Problem
Copy each line from the entries that the word "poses" appears in.

(Data to examine begins)

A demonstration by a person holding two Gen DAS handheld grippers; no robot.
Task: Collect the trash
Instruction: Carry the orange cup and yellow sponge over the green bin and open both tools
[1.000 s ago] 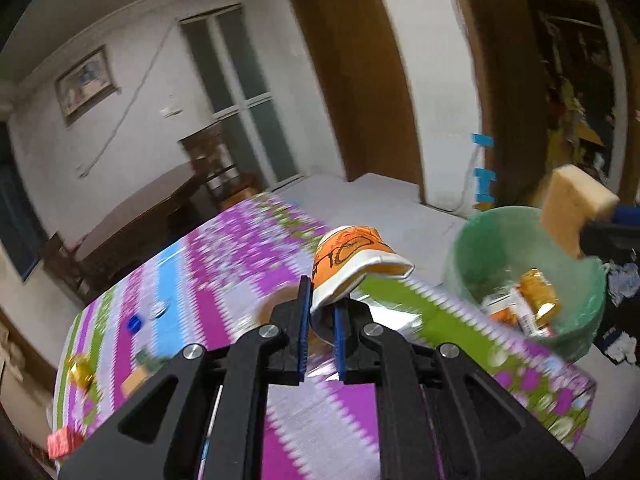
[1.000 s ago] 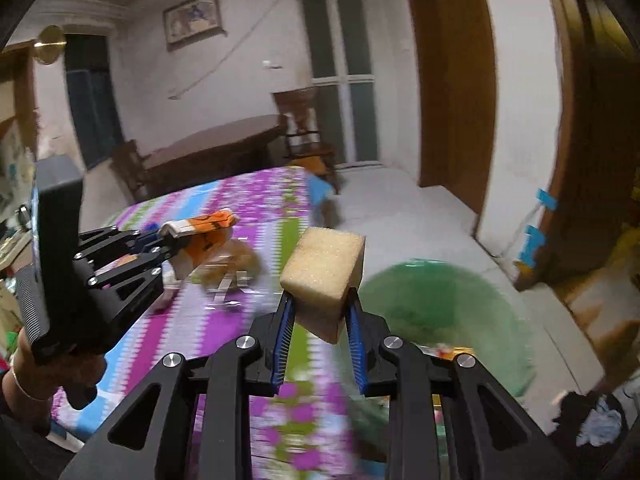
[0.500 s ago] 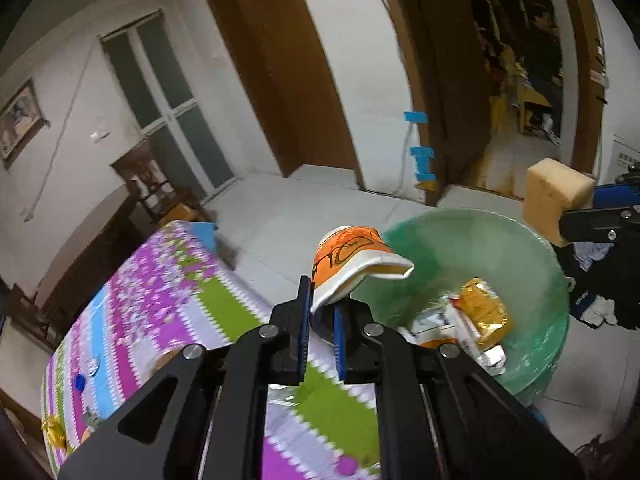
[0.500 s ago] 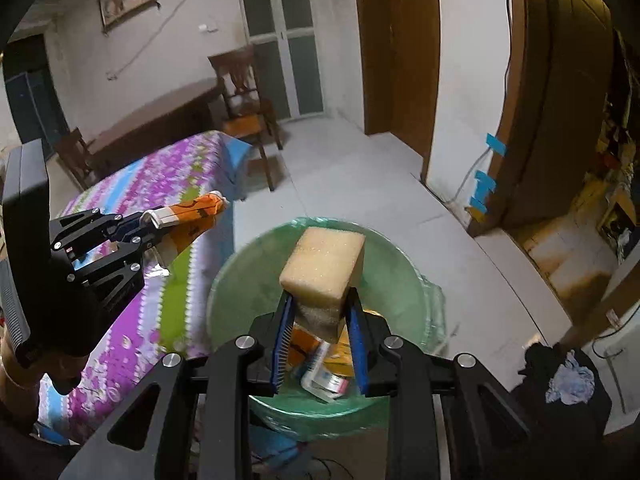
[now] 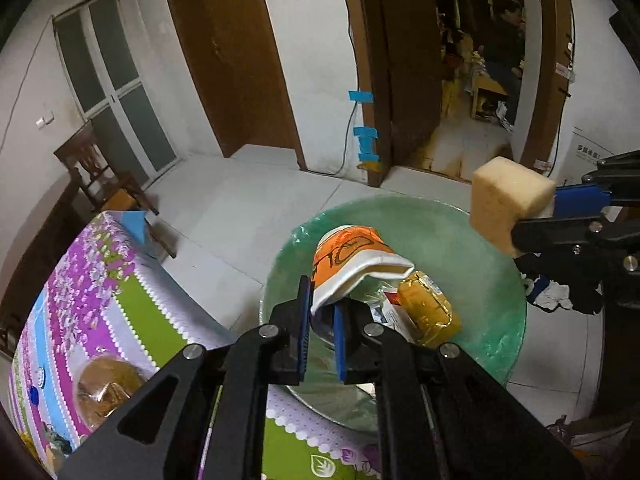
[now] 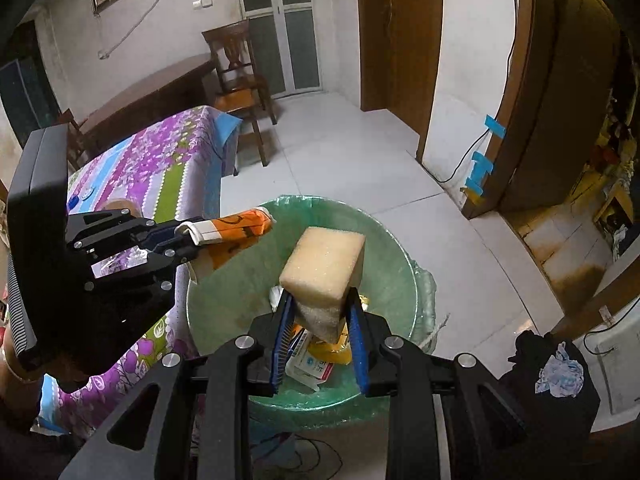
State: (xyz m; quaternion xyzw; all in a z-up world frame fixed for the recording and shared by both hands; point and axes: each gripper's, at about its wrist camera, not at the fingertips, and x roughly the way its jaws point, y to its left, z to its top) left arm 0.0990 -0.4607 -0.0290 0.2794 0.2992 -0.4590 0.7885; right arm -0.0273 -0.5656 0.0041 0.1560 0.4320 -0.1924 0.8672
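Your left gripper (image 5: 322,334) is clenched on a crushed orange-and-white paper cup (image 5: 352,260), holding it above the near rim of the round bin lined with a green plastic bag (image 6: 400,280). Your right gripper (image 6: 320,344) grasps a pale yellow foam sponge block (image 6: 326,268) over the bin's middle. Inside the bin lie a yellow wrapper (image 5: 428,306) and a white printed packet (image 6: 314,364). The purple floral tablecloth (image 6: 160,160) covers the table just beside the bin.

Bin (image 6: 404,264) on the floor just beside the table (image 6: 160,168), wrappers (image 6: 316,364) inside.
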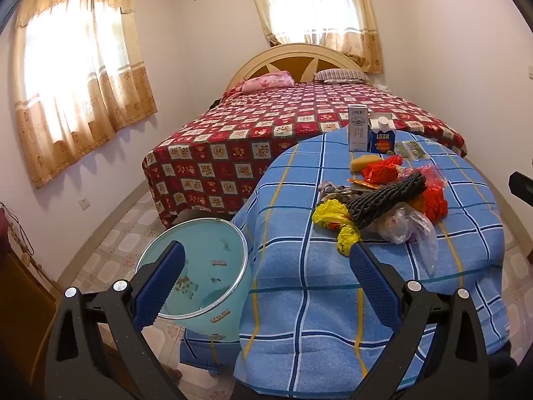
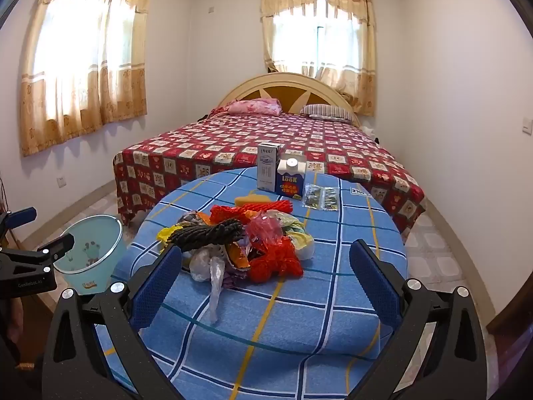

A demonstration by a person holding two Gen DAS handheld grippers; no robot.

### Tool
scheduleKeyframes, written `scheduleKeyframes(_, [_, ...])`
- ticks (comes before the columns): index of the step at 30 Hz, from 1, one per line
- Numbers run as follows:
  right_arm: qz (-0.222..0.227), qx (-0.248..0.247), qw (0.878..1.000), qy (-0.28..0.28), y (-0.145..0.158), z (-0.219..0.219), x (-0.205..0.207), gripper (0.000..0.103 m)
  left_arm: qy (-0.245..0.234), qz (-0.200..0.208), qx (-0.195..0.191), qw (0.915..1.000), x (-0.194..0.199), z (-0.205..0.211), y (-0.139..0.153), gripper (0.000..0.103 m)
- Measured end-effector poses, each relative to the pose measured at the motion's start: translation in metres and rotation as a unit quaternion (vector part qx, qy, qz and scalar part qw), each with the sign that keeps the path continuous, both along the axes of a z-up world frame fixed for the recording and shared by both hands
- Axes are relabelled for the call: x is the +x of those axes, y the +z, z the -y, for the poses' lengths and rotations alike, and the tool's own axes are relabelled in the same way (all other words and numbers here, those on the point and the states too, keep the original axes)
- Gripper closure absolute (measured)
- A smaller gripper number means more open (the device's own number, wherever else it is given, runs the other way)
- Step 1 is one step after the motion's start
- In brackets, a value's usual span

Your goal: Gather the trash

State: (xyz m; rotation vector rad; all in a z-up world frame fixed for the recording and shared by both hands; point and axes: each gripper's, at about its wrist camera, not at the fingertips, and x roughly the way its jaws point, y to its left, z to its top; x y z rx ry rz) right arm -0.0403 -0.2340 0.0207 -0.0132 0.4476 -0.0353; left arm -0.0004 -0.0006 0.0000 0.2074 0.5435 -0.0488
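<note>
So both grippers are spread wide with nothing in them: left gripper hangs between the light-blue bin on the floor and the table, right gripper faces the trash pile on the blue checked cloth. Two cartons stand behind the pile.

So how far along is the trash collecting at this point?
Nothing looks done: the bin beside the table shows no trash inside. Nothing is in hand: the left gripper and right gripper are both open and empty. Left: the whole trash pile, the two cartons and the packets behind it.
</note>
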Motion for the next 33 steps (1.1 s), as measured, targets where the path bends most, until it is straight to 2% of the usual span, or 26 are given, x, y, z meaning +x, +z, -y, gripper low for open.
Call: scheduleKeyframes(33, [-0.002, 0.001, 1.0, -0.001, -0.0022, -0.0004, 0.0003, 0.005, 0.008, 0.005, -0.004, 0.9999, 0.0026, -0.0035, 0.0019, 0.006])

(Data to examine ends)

Problem solution
- Measured end-effector poses, each relative to the pose measured at the motion's start: translation in metres and rotation as a unit quaternion (vector part qx, qy, qz and scalar part qw), each with the sign that keeps the path continuous, both along the axes of a z-up world frame fixed for the recording and shared by both hands
- Axes are relabelled for the call: x is the +x of those axes, y the +z, z the -y, for the poses' lengths and rotations alike, and the tool's own axes are relabelled in the same way (all other words and numbers here, those on the point and the states too, keep the original axes)

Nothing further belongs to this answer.